-- Exercise materials follows --

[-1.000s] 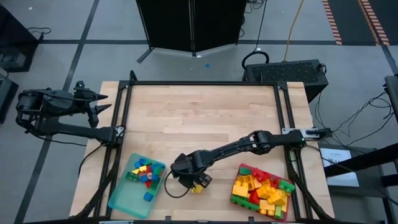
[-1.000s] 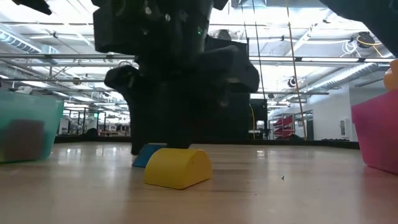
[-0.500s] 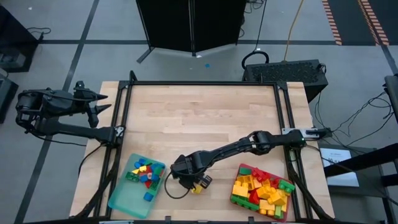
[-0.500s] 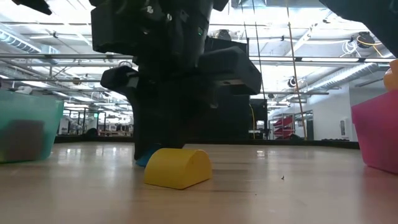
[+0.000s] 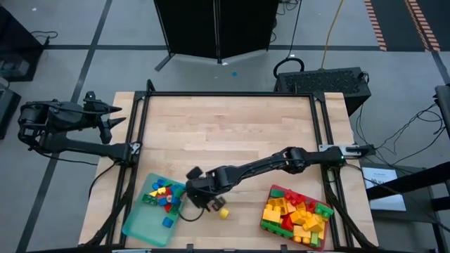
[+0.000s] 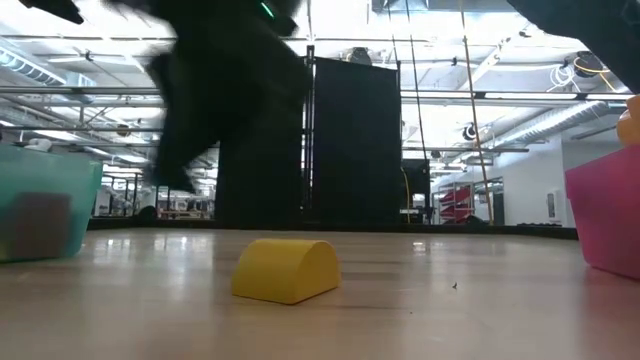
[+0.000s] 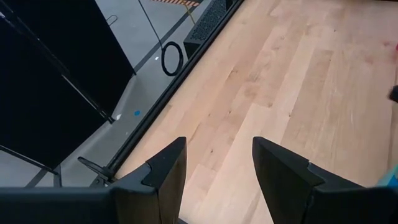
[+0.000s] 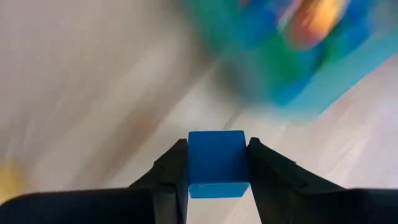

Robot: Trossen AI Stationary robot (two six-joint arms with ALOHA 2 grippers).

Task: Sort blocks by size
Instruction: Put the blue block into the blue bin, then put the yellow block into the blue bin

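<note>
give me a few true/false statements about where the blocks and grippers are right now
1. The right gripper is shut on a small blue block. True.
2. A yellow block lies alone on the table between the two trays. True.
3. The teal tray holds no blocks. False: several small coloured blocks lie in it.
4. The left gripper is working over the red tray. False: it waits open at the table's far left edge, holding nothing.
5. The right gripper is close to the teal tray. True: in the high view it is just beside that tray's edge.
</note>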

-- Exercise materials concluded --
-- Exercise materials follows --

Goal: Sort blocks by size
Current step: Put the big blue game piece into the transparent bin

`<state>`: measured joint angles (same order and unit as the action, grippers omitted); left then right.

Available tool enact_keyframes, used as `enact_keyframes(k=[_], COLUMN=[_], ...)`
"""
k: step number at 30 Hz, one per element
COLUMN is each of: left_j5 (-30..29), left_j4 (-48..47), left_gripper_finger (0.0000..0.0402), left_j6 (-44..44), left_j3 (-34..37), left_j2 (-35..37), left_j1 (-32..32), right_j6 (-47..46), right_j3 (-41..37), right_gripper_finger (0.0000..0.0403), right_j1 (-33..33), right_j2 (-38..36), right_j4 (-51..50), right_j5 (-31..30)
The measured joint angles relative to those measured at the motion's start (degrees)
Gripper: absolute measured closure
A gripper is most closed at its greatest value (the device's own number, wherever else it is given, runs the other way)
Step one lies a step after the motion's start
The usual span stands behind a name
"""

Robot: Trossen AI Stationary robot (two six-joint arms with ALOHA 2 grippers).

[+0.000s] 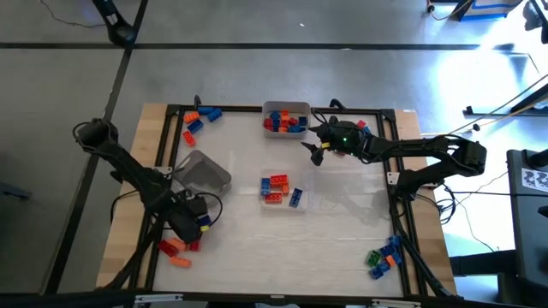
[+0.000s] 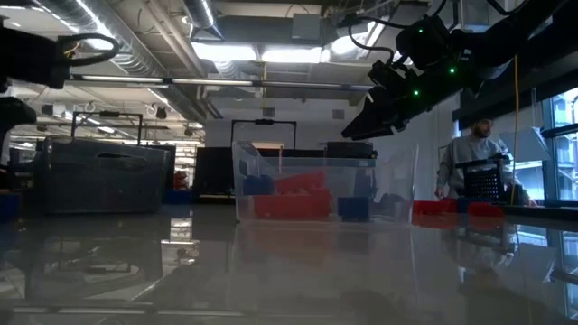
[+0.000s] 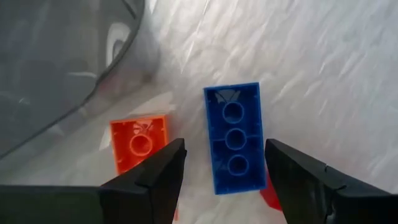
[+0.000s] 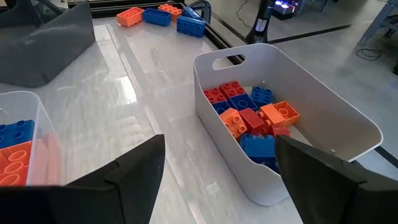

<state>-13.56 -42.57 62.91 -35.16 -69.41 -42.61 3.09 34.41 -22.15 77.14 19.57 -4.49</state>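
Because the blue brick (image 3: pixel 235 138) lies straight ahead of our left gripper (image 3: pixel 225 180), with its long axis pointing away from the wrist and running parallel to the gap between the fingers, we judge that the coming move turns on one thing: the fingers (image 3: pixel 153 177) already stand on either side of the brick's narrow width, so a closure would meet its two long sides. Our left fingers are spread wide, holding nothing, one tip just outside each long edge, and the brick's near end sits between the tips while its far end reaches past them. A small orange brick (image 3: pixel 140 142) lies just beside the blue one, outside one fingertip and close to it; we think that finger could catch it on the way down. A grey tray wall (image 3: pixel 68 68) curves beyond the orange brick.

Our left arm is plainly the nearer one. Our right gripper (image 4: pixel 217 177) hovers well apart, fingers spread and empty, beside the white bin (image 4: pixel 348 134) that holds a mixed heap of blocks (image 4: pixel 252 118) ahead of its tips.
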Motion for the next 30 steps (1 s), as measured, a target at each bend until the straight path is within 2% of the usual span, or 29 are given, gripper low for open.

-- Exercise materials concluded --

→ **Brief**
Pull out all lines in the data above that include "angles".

→ **Solved exercise**
`<state>`: measured joint angles (same order and unit as the action, grippers omitted); left then right.
The measured joint angles relative to those measured at the motion's start (degrees)

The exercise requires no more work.